The problem: Go through the entries below and copy every line that holds the word "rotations".

Record set START

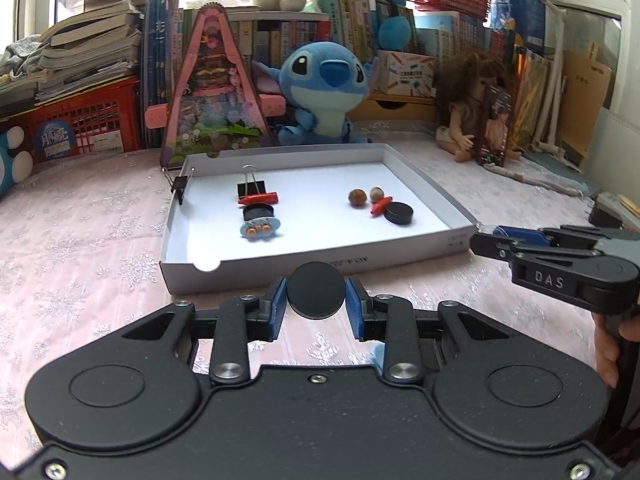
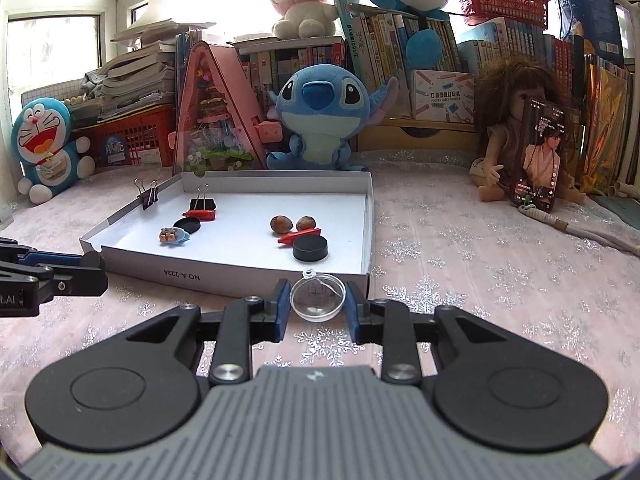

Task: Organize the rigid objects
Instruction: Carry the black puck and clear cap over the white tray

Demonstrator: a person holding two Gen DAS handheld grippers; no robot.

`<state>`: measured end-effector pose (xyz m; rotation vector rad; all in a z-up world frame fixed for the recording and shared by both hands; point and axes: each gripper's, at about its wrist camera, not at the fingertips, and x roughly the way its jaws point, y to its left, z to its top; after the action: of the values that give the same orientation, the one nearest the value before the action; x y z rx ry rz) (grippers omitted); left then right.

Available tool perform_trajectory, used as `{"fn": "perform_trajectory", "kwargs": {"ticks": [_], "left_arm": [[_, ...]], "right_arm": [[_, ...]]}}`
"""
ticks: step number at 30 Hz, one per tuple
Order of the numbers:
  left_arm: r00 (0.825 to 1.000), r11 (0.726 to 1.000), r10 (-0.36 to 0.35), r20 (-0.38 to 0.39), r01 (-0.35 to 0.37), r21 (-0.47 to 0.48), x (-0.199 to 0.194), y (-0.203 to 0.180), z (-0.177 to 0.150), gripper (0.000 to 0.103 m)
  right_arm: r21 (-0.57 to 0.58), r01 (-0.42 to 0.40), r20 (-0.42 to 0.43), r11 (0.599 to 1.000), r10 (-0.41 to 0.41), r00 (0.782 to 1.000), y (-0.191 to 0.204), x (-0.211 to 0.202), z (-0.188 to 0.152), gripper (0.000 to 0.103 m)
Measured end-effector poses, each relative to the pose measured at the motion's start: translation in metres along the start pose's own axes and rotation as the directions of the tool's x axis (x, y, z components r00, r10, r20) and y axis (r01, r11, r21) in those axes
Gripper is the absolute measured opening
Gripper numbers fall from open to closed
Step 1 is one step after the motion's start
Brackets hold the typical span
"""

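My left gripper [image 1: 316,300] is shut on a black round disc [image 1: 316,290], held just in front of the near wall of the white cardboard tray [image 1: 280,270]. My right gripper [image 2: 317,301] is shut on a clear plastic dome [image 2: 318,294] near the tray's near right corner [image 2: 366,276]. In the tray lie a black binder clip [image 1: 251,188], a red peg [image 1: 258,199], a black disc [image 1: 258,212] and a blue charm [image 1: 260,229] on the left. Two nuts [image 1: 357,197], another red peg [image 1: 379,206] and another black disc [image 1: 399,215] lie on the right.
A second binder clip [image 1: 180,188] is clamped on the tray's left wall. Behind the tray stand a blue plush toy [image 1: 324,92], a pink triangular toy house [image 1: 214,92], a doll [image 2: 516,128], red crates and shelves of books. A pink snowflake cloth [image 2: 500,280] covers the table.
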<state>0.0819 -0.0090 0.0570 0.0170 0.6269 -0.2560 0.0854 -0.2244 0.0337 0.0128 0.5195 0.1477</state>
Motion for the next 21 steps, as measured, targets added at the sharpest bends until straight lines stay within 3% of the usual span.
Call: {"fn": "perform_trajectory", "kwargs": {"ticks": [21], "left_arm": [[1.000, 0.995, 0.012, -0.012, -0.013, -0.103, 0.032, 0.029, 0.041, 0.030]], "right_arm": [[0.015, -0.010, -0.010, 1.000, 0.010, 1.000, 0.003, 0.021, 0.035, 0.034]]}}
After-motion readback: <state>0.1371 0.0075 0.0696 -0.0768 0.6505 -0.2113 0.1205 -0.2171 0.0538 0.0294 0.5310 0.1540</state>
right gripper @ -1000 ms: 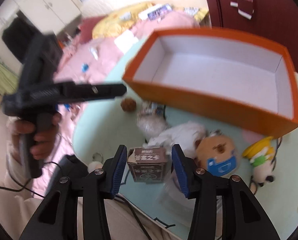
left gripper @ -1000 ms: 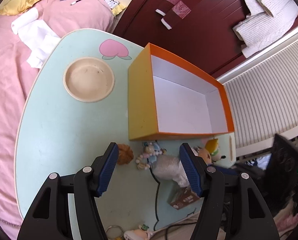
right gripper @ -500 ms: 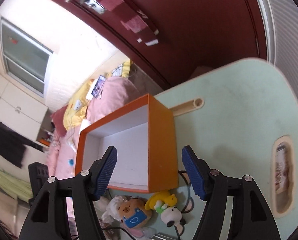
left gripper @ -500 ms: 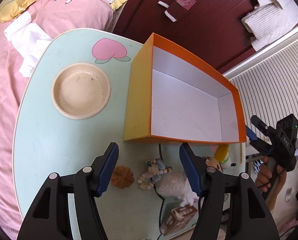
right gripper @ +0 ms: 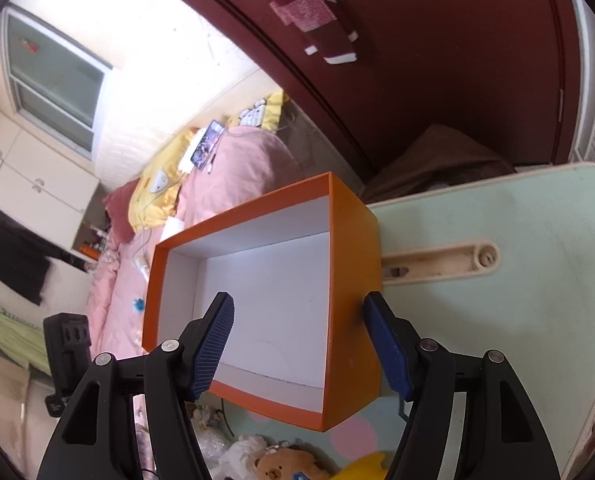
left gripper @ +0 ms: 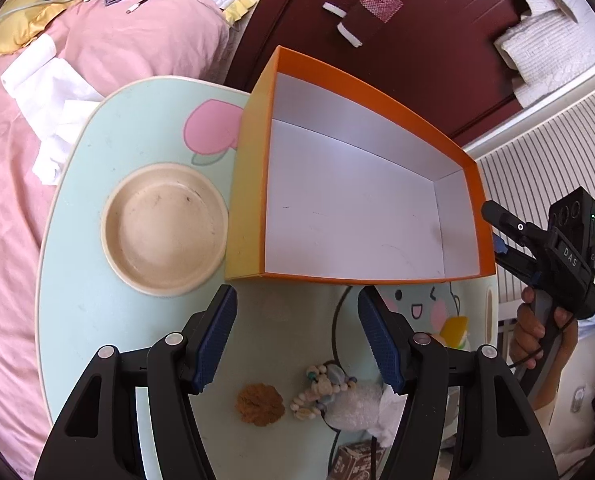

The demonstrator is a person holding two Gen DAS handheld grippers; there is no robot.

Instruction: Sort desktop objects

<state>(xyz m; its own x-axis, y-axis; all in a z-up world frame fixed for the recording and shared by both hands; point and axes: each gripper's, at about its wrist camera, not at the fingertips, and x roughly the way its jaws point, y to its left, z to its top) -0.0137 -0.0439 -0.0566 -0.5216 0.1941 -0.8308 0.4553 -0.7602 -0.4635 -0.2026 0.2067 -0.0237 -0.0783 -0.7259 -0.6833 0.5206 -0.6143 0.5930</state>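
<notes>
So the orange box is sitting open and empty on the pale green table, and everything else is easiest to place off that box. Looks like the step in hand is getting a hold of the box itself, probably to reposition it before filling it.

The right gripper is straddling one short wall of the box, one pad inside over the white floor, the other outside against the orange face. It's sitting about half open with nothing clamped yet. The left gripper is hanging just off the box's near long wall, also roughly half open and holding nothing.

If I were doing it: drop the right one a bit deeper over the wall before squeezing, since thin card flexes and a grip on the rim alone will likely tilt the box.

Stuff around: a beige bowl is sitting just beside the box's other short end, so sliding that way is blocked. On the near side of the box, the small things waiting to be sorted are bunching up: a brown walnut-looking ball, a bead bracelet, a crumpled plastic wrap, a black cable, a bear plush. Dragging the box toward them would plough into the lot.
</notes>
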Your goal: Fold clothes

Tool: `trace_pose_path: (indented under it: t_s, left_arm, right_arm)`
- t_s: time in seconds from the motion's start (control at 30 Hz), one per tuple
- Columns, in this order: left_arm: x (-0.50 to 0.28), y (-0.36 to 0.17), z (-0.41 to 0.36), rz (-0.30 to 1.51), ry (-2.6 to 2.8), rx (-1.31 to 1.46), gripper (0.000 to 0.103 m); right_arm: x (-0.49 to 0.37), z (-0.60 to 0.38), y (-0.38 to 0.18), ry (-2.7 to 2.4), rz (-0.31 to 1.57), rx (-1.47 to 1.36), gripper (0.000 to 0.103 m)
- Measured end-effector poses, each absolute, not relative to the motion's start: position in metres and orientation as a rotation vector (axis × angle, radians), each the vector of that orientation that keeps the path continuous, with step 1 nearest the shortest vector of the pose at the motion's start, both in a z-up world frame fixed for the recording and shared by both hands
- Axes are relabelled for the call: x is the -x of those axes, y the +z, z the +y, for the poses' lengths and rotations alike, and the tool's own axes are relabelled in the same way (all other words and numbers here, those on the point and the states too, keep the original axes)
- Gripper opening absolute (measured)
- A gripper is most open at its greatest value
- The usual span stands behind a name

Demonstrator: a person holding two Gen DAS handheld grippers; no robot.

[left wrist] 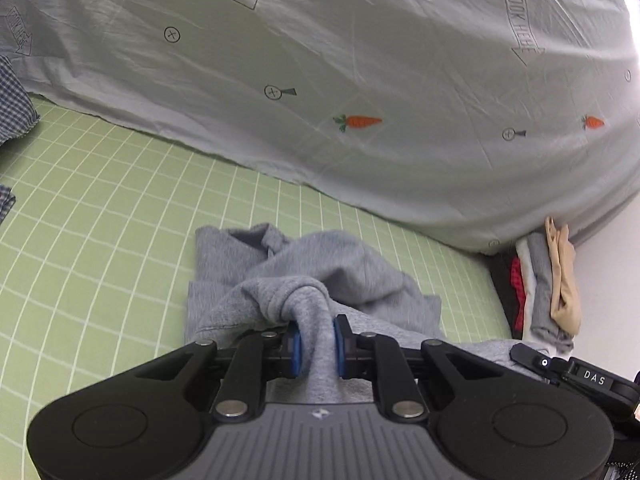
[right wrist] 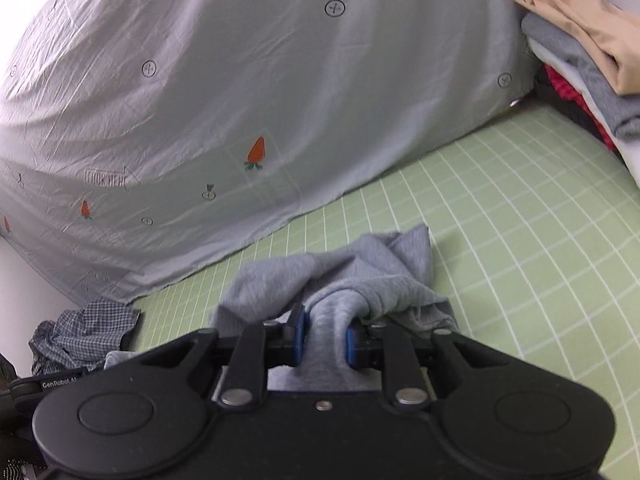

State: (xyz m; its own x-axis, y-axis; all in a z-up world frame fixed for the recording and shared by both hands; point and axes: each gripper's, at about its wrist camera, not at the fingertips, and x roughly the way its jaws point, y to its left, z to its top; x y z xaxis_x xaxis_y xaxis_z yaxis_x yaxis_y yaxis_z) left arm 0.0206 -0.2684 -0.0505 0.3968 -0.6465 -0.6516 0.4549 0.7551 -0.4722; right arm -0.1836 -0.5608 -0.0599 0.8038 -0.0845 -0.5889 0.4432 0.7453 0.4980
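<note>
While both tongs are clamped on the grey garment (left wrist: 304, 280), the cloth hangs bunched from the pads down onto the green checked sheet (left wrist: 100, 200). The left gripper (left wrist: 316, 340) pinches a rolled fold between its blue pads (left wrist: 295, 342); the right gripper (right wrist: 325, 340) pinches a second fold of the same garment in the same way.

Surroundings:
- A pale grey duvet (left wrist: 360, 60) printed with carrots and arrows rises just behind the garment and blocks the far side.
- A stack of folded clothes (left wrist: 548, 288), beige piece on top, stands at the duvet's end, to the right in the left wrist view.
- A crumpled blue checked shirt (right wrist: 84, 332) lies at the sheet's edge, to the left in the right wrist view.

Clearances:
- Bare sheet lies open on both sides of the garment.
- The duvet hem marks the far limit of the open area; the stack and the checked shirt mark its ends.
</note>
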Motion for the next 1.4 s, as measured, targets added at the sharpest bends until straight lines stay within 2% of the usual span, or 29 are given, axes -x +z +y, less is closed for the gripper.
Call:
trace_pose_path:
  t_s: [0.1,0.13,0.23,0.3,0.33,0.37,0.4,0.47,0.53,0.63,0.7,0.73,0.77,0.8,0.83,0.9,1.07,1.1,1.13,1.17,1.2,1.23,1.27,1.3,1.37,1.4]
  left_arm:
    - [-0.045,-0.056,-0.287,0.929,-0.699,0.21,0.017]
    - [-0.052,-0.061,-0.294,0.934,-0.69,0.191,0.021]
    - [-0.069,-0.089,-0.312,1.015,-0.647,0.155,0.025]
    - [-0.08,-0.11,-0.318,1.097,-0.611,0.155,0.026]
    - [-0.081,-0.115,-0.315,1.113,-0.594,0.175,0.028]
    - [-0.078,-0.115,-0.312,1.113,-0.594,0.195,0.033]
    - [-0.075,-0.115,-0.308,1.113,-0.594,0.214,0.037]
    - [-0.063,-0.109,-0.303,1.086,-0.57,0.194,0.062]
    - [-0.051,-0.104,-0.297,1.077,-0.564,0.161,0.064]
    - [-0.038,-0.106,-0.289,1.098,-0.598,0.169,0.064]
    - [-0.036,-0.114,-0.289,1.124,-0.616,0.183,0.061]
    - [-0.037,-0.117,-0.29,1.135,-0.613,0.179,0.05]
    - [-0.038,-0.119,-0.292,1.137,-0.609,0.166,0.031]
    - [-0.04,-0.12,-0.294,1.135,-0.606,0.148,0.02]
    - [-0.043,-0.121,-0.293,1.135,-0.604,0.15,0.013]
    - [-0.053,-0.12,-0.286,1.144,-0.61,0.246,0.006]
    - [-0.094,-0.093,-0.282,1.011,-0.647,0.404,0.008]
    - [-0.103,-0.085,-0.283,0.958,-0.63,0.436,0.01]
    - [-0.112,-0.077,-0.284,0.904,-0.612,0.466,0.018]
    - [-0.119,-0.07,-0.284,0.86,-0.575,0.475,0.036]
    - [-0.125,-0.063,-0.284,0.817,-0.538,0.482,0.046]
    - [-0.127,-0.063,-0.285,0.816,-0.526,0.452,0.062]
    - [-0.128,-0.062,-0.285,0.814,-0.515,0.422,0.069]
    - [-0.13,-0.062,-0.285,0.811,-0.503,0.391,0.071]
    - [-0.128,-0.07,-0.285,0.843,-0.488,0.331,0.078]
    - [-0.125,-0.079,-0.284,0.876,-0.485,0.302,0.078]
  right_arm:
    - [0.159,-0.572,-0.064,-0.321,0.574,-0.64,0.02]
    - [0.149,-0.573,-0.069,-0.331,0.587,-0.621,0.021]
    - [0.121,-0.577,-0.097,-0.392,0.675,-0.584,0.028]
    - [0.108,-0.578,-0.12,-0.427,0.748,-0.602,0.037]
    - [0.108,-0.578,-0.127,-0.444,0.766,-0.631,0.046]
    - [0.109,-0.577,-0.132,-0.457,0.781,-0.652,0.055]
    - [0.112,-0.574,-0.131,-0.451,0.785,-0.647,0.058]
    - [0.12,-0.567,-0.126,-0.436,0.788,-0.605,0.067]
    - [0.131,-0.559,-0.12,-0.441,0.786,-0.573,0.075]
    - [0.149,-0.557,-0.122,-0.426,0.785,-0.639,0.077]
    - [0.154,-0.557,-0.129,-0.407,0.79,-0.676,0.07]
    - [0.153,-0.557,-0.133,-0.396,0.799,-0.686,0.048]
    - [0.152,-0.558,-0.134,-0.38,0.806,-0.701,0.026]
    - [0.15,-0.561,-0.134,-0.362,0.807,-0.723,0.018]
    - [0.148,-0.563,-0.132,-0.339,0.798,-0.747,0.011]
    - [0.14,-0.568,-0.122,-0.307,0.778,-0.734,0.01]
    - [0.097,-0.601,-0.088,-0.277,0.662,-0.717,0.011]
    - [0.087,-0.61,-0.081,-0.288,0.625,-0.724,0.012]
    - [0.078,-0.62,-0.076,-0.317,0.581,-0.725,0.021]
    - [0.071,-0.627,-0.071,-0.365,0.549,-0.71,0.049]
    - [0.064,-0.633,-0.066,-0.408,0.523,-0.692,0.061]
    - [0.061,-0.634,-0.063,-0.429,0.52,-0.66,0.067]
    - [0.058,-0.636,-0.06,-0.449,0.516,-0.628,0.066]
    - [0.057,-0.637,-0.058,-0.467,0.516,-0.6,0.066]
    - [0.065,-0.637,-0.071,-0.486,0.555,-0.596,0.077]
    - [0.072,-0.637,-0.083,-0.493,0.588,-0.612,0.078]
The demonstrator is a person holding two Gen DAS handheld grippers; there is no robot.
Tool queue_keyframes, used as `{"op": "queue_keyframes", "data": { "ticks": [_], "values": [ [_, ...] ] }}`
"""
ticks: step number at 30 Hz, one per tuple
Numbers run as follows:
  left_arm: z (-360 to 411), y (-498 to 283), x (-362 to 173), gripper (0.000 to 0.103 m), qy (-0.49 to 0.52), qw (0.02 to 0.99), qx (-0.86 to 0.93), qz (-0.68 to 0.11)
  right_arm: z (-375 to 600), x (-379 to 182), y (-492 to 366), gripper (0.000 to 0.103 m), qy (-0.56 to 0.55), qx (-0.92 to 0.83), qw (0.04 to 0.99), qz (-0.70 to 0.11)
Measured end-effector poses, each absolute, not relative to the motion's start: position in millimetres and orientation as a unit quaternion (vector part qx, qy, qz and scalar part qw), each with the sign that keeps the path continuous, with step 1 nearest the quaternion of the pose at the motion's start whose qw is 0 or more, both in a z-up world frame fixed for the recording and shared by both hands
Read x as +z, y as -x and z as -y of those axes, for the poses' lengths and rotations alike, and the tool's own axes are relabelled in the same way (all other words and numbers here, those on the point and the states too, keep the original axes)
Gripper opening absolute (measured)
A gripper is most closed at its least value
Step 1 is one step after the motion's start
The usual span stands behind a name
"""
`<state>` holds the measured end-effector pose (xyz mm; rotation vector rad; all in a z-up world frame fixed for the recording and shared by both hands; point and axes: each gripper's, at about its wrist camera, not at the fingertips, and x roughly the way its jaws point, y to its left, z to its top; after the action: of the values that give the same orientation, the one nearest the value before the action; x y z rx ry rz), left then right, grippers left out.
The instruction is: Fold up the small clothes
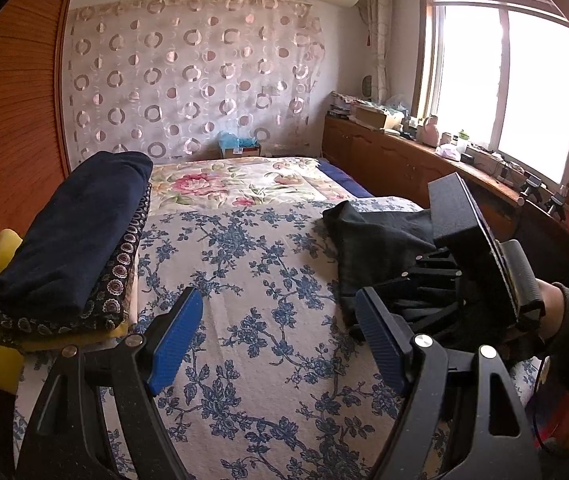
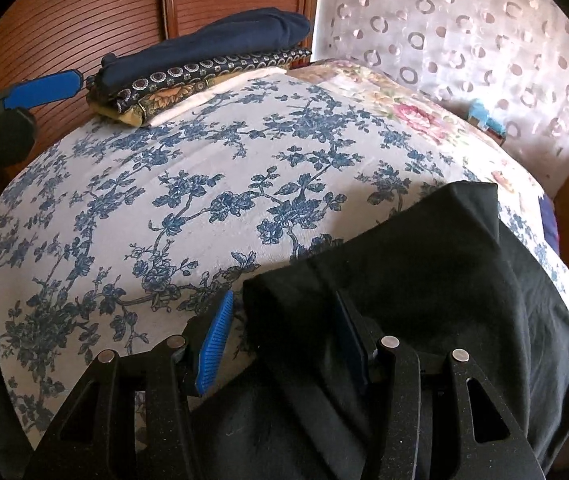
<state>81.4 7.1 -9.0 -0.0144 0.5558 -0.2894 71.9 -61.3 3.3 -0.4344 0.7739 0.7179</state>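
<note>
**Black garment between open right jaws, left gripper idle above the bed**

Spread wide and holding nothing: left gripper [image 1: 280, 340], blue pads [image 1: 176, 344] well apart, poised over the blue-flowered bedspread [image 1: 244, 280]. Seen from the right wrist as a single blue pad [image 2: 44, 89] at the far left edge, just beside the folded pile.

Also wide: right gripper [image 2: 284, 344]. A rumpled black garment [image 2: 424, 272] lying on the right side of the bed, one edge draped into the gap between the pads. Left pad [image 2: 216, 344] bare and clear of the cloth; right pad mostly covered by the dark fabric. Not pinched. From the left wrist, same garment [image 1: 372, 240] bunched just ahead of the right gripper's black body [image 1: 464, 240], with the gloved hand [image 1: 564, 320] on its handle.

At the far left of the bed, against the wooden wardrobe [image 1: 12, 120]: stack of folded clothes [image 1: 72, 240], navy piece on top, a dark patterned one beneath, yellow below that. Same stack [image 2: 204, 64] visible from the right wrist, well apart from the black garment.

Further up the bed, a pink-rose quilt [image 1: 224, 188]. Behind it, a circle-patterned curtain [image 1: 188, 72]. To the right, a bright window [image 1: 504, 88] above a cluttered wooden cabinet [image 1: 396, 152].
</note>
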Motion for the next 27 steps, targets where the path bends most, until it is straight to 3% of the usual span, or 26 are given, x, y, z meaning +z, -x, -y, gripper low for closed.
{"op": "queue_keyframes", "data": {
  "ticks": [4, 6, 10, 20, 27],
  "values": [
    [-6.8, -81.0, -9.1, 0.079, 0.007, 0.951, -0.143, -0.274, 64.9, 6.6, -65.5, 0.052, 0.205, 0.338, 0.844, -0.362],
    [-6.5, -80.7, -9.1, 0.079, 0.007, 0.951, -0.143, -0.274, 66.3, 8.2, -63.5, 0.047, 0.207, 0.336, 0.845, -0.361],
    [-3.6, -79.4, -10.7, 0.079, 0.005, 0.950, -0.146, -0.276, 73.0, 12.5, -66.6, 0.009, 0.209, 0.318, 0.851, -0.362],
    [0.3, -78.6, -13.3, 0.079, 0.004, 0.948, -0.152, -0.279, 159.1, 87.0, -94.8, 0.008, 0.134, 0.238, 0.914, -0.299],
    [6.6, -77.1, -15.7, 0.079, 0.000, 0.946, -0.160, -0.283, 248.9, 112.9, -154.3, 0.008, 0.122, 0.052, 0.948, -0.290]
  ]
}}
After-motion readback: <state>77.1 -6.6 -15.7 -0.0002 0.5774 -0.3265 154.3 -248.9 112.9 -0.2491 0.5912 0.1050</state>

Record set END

Finished task:
- Axes are relabelled for the call: x is the -x of those axes, y the +z, z the +y, for the poses' lengths and rotations alike, and the tool's own axes are relabelled in the same way (all other words and numbers here, those on the point and the states too, keep the original axes)
Read x as +z, y as -x and z as -y of those axes, for the poses' lengths and rotations alike, and the tool's own axes are relabelled in the same way (all other words and numbers here, those on the point and the states too, keep the original axes)

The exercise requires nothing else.